:: DATASET EXTRACT ::
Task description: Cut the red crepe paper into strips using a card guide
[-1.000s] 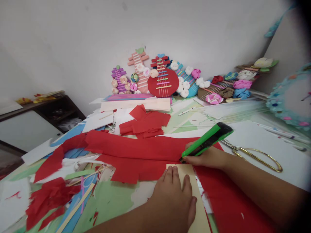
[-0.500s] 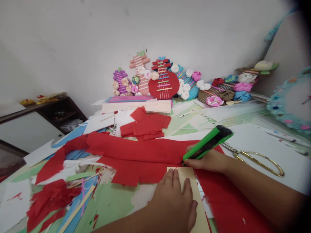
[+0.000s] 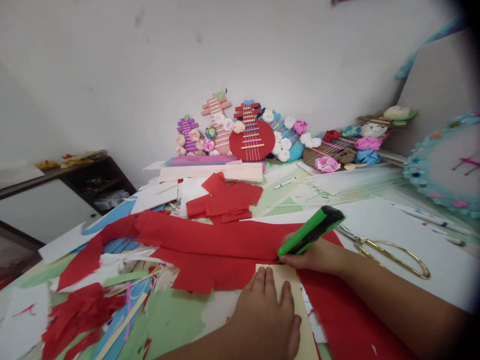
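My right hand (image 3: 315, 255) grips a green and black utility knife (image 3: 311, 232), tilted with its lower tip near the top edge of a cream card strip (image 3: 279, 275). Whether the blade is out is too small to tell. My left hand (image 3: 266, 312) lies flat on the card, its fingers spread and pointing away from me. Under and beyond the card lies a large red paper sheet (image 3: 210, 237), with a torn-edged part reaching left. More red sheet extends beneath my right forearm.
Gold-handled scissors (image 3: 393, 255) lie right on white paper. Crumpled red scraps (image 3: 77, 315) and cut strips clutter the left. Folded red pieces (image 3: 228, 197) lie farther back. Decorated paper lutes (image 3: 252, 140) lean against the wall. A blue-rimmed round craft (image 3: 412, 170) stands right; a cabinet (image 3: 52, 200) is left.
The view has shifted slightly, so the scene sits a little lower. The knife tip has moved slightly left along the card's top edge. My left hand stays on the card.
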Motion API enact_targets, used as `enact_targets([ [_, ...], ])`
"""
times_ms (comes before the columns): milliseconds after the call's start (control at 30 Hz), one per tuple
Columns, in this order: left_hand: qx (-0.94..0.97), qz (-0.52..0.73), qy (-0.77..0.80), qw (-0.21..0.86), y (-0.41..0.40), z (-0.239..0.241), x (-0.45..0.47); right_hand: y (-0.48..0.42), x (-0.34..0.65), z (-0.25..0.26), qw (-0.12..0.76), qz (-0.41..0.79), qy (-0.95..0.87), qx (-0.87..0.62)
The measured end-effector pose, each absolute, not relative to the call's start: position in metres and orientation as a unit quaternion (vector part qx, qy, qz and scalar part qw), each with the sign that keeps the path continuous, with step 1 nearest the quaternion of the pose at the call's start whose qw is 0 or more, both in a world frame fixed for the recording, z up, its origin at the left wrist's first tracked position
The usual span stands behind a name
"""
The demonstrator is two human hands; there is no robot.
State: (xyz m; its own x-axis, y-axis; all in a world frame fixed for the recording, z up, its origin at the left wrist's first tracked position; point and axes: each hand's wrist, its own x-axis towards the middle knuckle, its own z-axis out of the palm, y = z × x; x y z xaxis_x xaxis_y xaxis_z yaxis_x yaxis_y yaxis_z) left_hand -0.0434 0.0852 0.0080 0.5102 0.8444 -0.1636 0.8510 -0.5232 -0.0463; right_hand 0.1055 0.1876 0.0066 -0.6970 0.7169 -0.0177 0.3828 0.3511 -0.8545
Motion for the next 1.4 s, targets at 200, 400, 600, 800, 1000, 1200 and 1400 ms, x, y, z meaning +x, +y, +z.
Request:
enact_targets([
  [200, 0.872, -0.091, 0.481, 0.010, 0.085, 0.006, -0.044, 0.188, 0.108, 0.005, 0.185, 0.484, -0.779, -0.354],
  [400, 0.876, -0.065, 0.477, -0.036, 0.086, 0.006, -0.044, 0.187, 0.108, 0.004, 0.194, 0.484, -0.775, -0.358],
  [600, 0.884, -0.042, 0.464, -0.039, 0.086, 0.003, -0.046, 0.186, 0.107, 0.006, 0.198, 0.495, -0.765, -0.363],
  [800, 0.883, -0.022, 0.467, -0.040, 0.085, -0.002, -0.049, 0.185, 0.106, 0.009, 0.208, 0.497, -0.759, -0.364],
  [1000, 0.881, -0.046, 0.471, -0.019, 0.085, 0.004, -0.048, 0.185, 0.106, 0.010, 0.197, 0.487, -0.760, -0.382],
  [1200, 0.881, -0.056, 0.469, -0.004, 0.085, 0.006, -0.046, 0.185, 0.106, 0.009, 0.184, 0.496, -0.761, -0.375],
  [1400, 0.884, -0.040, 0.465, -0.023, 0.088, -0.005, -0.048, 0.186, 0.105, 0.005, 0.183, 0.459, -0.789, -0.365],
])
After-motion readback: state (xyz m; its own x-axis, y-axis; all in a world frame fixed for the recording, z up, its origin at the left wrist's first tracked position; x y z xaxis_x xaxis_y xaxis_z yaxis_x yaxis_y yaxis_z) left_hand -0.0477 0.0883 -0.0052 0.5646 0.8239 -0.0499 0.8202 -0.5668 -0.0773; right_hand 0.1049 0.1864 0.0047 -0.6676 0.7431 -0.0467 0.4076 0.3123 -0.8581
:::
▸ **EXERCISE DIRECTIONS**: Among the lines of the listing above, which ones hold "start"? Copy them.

▸ **ANSWER SECTION**:
times_ms (comes before the columns): milliseconds after the call's start (control at 30 Hz), one per tuple
The measured end-effector pose, each absolute, not relative to the call's start: position in metres and orientation as a unit quaternion (vector part qx, qy, qz and scalar part qw), each with the sign that keeps the path continuous, with step 1 nearest the quaternion of the pose at the call's start whose qw is 0 or more, both in a world frame fixed for the recording, z up, its origin at the left wrist's first tracked position

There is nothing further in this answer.